After Cyclone Gita destroyed the road over Tākaka Hill on 20 February 2018 and therefore severed all road access to Golden Bay, Port Tarakohe was used to ferry goods and people to and from Nelson Harbour. In July 2019, Tasman District Council applied for a grant from the government's Provincial Growth Fund, with an expected growth of the aquaculture industry (mostly mussel farming) as its main justification.
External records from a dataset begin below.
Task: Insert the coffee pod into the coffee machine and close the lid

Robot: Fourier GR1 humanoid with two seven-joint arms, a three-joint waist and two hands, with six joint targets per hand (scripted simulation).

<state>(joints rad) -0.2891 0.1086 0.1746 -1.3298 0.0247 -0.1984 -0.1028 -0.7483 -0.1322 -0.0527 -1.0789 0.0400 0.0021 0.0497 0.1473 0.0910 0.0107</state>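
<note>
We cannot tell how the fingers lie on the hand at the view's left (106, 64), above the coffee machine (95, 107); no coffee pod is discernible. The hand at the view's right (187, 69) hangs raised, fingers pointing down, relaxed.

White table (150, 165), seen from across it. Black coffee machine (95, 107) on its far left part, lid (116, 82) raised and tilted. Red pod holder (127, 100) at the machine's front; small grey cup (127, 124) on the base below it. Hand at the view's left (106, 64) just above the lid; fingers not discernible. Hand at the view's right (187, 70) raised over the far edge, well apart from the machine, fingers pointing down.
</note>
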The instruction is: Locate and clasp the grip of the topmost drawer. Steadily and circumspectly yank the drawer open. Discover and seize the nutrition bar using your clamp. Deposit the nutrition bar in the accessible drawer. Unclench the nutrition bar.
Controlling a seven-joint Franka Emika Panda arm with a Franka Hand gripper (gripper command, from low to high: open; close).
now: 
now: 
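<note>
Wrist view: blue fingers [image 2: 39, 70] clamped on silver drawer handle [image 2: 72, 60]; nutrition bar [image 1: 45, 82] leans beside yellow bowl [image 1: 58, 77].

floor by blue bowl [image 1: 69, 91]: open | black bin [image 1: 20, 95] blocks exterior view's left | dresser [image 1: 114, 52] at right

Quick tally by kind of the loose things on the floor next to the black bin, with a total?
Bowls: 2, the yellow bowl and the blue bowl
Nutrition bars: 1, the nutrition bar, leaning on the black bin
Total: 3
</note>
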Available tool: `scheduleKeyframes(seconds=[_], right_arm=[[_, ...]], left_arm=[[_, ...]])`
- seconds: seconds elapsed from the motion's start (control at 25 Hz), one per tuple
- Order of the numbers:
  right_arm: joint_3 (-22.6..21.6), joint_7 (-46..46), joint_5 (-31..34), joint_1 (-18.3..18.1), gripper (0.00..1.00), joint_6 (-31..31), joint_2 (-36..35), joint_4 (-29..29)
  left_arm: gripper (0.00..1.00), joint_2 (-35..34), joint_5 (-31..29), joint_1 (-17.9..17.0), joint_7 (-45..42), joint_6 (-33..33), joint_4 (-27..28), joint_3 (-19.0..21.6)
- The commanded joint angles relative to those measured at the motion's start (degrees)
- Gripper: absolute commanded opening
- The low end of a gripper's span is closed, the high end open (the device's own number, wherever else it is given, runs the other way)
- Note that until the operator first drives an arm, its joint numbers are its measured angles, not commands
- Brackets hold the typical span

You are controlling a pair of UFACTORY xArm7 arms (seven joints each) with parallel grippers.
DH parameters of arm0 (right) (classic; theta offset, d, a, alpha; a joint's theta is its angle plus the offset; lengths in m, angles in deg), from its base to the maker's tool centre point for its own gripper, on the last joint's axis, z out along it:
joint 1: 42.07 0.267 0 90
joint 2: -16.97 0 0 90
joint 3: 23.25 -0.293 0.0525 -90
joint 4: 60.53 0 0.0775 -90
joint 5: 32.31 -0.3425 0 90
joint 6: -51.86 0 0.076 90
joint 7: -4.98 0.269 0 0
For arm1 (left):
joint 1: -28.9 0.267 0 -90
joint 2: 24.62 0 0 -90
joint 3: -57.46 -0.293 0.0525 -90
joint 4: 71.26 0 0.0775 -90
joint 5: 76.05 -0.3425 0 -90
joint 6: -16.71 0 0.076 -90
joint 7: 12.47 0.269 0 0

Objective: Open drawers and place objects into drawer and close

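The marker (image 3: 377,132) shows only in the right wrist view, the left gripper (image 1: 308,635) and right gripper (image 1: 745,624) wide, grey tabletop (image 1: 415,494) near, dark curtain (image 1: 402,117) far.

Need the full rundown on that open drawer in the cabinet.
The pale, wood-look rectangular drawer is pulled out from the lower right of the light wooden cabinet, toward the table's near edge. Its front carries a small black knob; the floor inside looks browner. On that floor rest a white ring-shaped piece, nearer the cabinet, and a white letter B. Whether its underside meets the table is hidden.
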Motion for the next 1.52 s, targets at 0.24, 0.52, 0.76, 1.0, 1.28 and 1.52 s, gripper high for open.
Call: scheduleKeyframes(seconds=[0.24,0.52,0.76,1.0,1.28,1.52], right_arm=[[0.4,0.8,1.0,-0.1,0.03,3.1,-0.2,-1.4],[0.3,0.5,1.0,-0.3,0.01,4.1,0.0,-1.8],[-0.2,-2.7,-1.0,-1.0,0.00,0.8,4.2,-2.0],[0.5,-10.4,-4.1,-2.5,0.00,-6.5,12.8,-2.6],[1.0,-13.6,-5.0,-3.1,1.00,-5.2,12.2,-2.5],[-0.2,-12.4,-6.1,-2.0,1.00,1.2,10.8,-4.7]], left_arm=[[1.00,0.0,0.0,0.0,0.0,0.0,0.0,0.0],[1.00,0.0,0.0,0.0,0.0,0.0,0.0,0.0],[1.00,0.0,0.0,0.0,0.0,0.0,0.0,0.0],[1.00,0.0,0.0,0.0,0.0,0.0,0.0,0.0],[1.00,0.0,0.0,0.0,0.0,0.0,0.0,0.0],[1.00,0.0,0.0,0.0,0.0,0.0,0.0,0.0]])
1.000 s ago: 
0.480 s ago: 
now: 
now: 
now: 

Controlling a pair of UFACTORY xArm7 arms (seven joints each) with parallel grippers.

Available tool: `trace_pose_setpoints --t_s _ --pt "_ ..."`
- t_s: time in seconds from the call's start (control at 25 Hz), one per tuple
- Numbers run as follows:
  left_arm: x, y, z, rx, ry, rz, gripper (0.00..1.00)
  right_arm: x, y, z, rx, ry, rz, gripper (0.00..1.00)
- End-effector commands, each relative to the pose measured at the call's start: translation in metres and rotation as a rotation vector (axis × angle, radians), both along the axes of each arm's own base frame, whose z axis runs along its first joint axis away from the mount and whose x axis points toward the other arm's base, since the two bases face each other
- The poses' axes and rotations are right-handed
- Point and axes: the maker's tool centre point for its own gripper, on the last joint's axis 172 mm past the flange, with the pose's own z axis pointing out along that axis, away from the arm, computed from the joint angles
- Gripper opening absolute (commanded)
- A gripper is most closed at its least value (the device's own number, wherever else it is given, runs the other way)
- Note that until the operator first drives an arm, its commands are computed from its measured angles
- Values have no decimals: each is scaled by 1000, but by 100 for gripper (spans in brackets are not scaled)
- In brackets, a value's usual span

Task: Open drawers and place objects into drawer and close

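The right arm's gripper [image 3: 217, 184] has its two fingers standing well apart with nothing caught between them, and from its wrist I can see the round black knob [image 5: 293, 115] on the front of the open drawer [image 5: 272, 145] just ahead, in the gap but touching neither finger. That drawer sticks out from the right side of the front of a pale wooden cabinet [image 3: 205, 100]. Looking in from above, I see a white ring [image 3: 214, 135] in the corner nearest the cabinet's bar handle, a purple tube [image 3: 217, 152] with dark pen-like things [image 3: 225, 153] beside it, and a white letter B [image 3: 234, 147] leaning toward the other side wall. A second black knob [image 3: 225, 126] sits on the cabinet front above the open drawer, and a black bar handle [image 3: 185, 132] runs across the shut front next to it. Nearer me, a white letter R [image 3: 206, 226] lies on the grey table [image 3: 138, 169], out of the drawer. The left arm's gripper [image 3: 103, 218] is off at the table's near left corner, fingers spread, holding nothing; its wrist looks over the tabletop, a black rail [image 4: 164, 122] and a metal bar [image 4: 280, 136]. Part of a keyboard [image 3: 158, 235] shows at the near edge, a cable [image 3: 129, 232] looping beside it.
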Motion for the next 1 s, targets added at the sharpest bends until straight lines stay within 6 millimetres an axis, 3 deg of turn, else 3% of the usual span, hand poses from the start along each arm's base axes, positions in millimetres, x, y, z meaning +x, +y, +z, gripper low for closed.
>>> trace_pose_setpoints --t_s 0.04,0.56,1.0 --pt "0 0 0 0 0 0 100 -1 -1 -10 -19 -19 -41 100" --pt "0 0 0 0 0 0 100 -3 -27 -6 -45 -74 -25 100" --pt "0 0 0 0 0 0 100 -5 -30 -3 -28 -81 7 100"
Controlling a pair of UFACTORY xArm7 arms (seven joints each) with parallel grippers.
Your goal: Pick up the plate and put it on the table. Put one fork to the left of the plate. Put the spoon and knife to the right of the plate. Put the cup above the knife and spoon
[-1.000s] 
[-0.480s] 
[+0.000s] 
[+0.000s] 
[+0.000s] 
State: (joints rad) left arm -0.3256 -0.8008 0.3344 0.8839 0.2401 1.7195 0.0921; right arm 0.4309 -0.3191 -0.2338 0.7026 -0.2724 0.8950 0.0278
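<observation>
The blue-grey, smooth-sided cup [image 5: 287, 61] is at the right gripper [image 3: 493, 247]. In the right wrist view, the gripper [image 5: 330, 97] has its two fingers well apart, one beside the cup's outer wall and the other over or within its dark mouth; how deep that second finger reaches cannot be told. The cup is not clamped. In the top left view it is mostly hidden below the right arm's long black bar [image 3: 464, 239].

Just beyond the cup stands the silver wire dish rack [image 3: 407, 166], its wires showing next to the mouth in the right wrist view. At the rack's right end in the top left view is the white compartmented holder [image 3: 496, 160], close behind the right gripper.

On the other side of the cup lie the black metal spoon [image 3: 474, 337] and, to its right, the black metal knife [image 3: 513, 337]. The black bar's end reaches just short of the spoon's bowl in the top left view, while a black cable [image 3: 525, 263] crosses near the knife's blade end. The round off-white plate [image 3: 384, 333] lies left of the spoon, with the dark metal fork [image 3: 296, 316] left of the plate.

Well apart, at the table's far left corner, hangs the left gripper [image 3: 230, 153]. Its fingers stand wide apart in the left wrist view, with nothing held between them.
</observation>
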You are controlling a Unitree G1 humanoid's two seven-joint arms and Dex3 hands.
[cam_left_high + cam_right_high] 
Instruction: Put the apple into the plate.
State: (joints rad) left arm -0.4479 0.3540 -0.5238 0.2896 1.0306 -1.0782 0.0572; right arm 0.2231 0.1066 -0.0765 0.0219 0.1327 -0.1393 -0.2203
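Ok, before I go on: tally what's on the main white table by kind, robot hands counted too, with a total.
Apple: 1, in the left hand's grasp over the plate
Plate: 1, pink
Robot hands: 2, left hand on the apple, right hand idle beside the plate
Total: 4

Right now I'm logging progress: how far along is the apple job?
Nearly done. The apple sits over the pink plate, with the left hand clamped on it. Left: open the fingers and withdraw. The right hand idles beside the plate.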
In September 2020, the government responded by offering a $20m loan.

==Abel Tasman Monument==
The Abel Tasman Monument is a memorial to the first recorded contact between Europeans—led by the Dutch explorer Abel Tasman—and Māori near present-day Tarakohe on 18 and 19 December 1642. It was unveiled 300 years later on the tercentenary of the encounter by the prime minister, several government ministers, and a Dutch delegation. Originally referred to as the Abel Tasman Memorial and designed by the architect Ernst Plischke, the centrepiece of the monument is a concrete monolith painted white and symbolising a Greek funerary stele. Located on a bluff east of Tarakohe Harbour, the land for the monument was gifted by the Golden Bay Cement Company. The dignitaries opened the Abel Tasman National Park the following day and the area holding the monument is part of the national park, although physically separate from it. As was typical for the 1940s, the original inscription focussed on the European experience only and overlooked the Māori perspective.